◆ **Stored data**:
========================================================================

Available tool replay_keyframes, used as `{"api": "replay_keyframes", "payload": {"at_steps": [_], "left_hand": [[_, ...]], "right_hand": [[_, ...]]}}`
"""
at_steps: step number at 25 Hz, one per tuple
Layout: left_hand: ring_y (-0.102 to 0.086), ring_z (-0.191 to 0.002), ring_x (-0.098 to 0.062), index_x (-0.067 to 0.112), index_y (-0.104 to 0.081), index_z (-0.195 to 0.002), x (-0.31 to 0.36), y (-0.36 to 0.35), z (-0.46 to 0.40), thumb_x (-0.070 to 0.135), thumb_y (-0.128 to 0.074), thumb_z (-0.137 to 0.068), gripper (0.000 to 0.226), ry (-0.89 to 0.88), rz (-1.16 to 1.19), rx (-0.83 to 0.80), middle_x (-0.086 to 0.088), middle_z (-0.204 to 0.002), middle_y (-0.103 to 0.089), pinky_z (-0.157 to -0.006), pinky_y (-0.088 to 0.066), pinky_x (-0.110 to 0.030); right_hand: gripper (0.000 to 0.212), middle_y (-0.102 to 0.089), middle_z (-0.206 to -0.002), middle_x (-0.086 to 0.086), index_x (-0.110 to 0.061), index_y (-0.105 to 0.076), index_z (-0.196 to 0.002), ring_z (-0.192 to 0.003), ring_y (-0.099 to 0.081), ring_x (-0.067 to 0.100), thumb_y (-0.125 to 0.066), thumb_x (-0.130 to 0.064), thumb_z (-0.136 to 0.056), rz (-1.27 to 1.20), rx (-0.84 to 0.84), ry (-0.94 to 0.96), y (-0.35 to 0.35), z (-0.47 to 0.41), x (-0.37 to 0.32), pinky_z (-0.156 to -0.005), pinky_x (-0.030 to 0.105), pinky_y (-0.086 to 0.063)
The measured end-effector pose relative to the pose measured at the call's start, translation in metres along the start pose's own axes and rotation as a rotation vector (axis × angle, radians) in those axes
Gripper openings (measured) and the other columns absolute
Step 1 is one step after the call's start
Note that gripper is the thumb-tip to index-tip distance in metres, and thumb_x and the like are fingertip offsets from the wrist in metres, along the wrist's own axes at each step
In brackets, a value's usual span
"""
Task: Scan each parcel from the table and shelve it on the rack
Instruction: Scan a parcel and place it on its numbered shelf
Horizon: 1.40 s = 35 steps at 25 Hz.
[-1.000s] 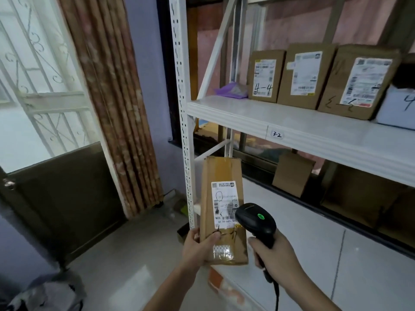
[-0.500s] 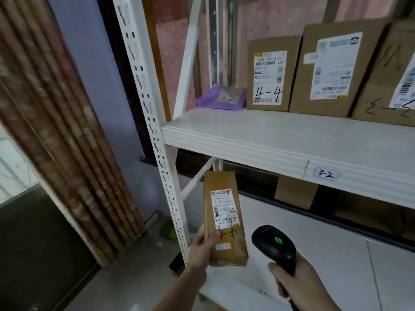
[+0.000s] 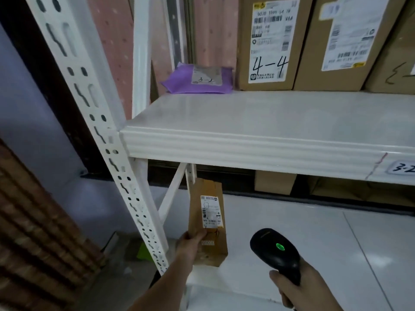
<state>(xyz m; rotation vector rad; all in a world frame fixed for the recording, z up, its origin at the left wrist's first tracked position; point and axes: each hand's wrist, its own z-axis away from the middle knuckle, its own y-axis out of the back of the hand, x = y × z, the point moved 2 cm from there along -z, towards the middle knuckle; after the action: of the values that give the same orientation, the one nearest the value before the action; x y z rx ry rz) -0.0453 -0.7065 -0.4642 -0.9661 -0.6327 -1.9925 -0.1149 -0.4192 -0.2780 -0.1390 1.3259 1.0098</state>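
My left hand (image 3: 189, 248) grips the lower end of a slim brown parcel (image 3: 207, 221) with a white label, held upright just below the front edge of the white rack shelf (image 3: 247, 149). My right hand (image 3: 301, 286) holds a black barcode scanner (image 3: 275, 252) with a green light lit, to the right of the parcel and apart from it. The shelf edge carries a tag reading 3-2 (image 3: 402, 168).
On the shelf stand a purple mailer (image 3: 179, 79) and several cardboard boxes, one marked 4-4 (image 3: 267, 46). A white perforated upright (image 3: 94, 122) runs down the left. More boxes (image 3: 275, 182) sit on the lower shelf (image 3: 314, 232). A brown curtain (image 3: 33, 221) hangs at left.
The view has closed in on the rack and the shelf now fills the frame. The parcel stays in my left hand and the scanner has dropped away to its right.
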Motion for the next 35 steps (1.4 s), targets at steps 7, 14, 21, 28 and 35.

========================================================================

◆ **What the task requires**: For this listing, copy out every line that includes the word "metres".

◆ **Task response**:
The measured end-effector pose relative to the pose measured at the call's start, translation in metres along the start pose's own axes and rotation as a rotation vector (axis × angle, radians) in those axes
Note that gripper is the thumb-tip to index-tip distance in metres, and thumb_x and the like are fingertip offsets from the wrist in metres, along the wrist's own axes at each step

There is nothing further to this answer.